A humorous etymology is suggested by the Latin lucvs a non lucendo — a playful derivation of lucvs, ‘grove,’ from lucere, ‘to shine.’ A serious etymology, resulting in a Greek pun, is lost in the translation of Matthew xvi.18; but a French reader finds in Pierre a common noun, and understands the play upon words. Lamb records his old master’s hearty laughter at Flaccus’s pun on rex — where the word has a double meaning of ‘monarch’ and a private surname, comparable to the English patronymic King. While it is not considered good taste to pun on a person’s name, — largely because the individual in question must have heard the pun so often that he tires of it, — once in a while the pun is so original, apropos, and fresh, that it justifies itself. In recounting it not only the play, but the circumstances in which it was made, must be repeated — and of course this removes the spontaneity of the first running. Many such bons mots are recorded in Collections and Recollections — that gossipy picture of Victorian London and Londoners by G. W. E. Russell — of which we may cite a couple of examples : —

Lord Knightley (who was the living double of Dickens’s Sir Leicester Dedlock) had been expatiating after dinner on the undoubted glories of his famous pedigree. The company was getting a little restive under the recitation, when Sir William Harcourt was heard to say, in an appreciative aside, ‘This reminds me of Addison’s evening hymn —

‘And Knightley to the listening earth
Repeats the story of his birth.’

Surely the force of apt citation can no further go.

Here was apt citation with a pun on a proper name; Russell cites another instance of aptness — based on parody as well as punning — when Lord Tennyson chanced to say in Sir William Harcourt’s hearing that his pipe after breakfast was the most enjoyable of the day; Sir William softly murmured the Tennysonian line —

The earliest pipe of half-awakened birds.

Continues Mr. Russell: ‘Some historians say that he substituted “bards” for “birds,” and the reception accorded by the poet to the parody was not as cordial as its excellence deserved.’

A joke may please, and a joke may hurt; when the question of two languages enters, international bad feeling may be aroused. There was the Shah who was sensitive, during his visit to Paris, at references to ‘gray cats’ — for shah sounds like chat, and gris, in French slang, suggests a lack of sobriety. During the first World War, Punch printed a picture of an English officer offering a cigarette to a French companion with the question, ‘Êles-vous un fumier, monsieur? ‘ to which the French officer, always polite, responds in the affirmative. We are here on the borders of the ‘boner,’ where wit, when it exists, is unconscious, and consequently pathetic; but the mistake above recorded had a point, coming from an English periodical, which it might have lost had it appeared in a French paper. Both sides of the Channel could laugh at it, taking it in good part.
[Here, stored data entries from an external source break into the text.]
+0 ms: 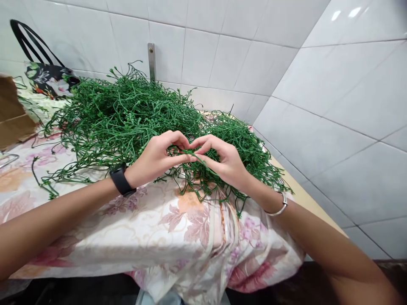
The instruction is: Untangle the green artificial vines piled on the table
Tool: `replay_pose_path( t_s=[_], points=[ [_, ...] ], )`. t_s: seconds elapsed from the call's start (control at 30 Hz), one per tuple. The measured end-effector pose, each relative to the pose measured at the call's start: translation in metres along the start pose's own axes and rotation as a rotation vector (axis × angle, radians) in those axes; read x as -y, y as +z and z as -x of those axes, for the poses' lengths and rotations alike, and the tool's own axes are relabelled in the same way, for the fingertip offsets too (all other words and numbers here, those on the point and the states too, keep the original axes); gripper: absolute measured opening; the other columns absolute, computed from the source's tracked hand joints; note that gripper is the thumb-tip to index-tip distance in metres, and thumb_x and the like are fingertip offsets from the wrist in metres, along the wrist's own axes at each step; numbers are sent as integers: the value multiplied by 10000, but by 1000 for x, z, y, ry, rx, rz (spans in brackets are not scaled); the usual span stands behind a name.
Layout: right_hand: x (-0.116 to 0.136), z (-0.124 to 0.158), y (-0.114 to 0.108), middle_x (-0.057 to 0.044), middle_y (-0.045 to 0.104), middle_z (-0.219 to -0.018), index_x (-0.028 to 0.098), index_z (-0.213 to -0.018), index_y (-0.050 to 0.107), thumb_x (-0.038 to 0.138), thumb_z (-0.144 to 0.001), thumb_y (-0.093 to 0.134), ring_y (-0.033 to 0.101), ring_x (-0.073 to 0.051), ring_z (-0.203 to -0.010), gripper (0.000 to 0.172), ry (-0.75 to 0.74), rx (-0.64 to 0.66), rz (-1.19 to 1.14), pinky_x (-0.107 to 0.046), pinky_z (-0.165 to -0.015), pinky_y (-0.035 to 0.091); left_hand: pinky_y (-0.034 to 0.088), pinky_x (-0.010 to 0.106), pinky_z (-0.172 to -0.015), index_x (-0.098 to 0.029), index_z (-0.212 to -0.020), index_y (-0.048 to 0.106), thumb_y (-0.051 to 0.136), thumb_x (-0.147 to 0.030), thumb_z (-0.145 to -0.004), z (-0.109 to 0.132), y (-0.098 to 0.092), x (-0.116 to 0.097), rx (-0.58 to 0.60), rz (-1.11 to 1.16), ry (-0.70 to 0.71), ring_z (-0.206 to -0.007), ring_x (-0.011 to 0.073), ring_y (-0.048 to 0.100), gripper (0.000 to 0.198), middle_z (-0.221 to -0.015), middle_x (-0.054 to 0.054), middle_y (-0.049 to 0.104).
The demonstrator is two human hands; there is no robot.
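Observation:
My left hand (162, 156), with a black watch on the wrist, pinches a thin green stem (201, 160) between thumb and fingers. Meeting it fingertip to fingertip, my right hand (224, 159) grips the same stem; a silvery bangle circles that wrist. Both hands are held just in front of a large heap of green artificial stems (127, 110) with small budded tips. A smaller pile of the same stems (244, 140) lies behind and to the right of my right hand. The stem's far ends are lost among the others.
A flowered cloth (140, 233) covers the table and hangs in folds at the front. At the left are a brown cardboard piece (14, 114), a floral bag (51, 78) with black handles and white flowers. Tiled walls (203, 55) close off the back and right.

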State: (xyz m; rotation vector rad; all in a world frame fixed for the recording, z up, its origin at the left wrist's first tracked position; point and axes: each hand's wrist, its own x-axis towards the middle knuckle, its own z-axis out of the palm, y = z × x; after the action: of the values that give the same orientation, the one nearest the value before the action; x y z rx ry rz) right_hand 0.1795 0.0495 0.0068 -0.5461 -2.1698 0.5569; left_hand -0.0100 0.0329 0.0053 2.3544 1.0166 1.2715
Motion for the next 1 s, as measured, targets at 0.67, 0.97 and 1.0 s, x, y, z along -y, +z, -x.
replay_pose_path(
  t_s=[0.67, 0.97, 1.0],
  points=[
    [-4, 4, 5, -16, 591, -805, 191, -764, 449, 200, -837, 451, 514, -133, -794, 73, -116, -15, 450, -299, -797, 337, 366, 303, -786, -154, -817, 549, 486, -227, -787, 1, 3, 2, 135, -261, 108, -874, 165, 428, 101, -924, 53, 528],
    [-2, 4, 4, -28, 531, -817, 184, -887, 433, 273, -867, 388, 455, -138, -782, 101, -81, 52, 536, -288, -781, 331, 359, 299, -705, -145, -856, 504, 382, -314, -864, 1, 7, 4, 198, -279, 92, -787, 164, 431, 209, -816, 50, 529],
    [-3, 3, 3, -30, 530, -834, 182, -912, 429, 278, -871, 380, 453, -138, -796, 115, -91, 81, 562, -292, -792, 321, 358, 300, -706, -143, -861, 506, 377, -325, -866, 1, 8, 4, 189, -282, 96, -787, 164, 436, 223, -826, 55, 532]
  ],
)
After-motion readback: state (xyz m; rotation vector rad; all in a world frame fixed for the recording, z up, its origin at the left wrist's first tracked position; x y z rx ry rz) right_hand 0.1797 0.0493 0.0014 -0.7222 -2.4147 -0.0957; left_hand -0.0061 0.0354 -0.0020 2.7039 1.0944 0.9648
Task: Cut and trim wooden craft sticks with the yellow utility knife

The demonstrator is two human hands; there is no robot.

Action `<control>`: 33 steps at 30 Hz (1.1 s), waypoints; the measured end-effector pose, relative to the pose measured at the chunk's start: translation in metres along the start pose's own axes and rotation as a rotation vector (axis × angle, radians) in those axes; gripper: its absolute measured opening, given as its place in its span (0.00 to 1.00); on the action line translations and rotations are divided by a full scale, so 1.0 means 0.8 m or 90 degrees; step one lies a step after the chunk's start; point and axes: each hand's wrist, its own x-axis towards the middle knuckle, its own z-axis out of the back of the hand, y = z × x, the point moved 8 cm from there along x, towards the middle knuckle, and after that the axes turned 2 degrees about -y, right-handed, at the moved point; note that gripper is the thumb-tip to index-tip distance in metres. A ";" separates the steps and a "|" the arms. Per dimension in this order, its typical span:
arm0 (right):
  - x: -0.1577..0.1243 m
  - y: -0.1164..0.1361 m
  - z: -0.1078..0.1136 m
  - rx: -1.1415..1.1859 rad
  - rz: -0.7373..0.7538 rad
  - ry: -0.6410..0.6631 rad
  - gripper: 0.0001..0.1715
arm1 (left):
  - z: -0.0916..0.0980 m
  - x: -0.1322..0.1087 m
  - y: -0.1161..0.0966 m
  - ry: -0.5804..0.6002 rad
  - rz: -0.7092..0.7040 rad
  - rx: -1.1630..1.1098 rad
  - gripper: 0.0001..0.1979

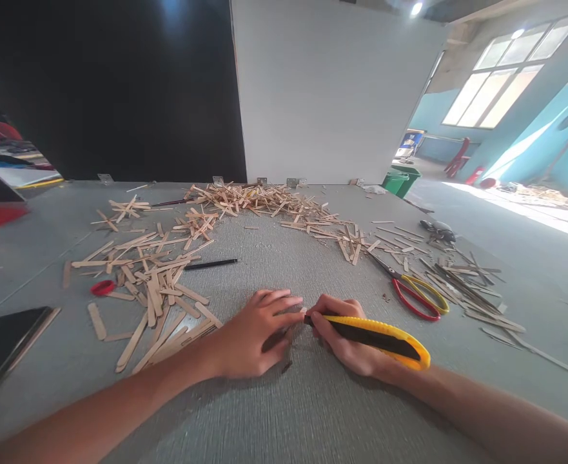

Even in playing with one’s own language no real humorist hurts another’s feelings — in bilingual wit one must take extra precautions not to provoke anger. I have known French teachers to become upset at a student, not for translating fausses dentelles (‘machine-made lace’), on a mantelpiece, by ‘false teeth,’ but for seeming to think that the French exhibited their dentures in the salon. Even the obvious ignorance of the student could not placate the irate pedagogues.